Circulating atrial natriuretic peptide (ANP) was assayed before and after postural change and exercise in 54 patients with familial dysautonomia (FD) and 20 controls. ANP levels were compared with blood pressure, heart rate, plasma catecholamines and parameters of renal function. Compared with controls supine FD subjects had elevated blood pressures, heart rates and ANP levels (39 ± 4 pg/ml vs. 23 ± 3 pg/ml, p < 0.01). With the erect posture and exercise in FD subjects, blood pressure fell below control values, with ANP lowered.
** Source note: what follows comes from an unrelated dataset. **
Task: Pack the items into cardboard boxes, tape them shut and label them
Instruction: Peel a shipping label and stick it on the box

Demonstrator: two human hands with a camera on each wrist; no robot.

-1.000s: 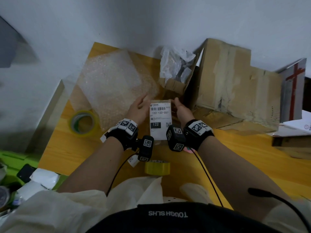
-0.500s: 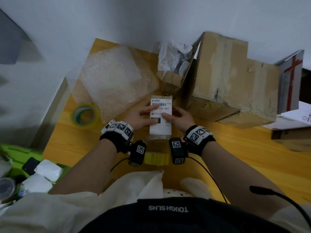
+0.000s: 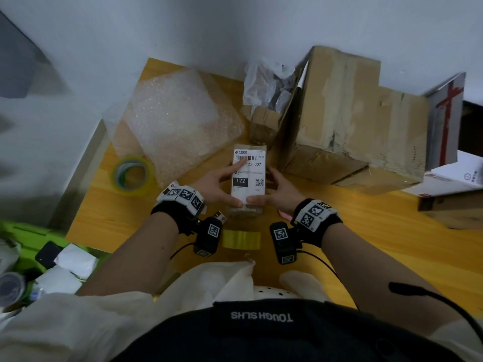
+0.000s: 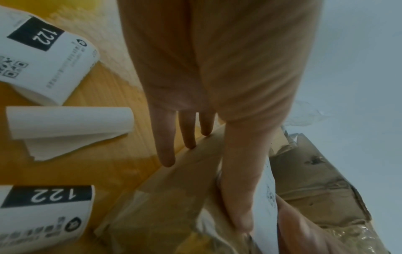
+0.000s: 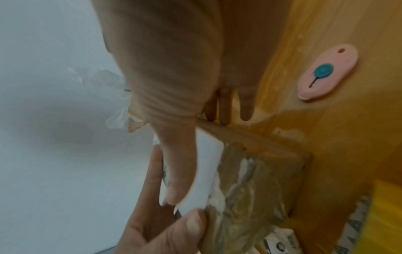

In FD subjects, blood pressure was correlated with ANP levels when supine and when erect and with heart rate post exercise. In controls, ANP levels did not correlate with other parameters. In FD patients on metoclopramide, supine and erect blood pressure and ANP levels were higher. FD subjects treated with fludrocortisone, had elevated supine and erect noradrenaline (p < 0.05 and p = 0.06); and those on diazepam had lower erect and post exercise noradrenaline (p < 0.05), but ANP levels were similar. In conclusion, sympathetic denervation may increase FD patients' responsiveness to other regulators of cardiovascular integrity, such as ANP. In addition, circulating ANP and catecholamines in FD subjects appear to be influenced by commonly used medications, such as metoclopramide.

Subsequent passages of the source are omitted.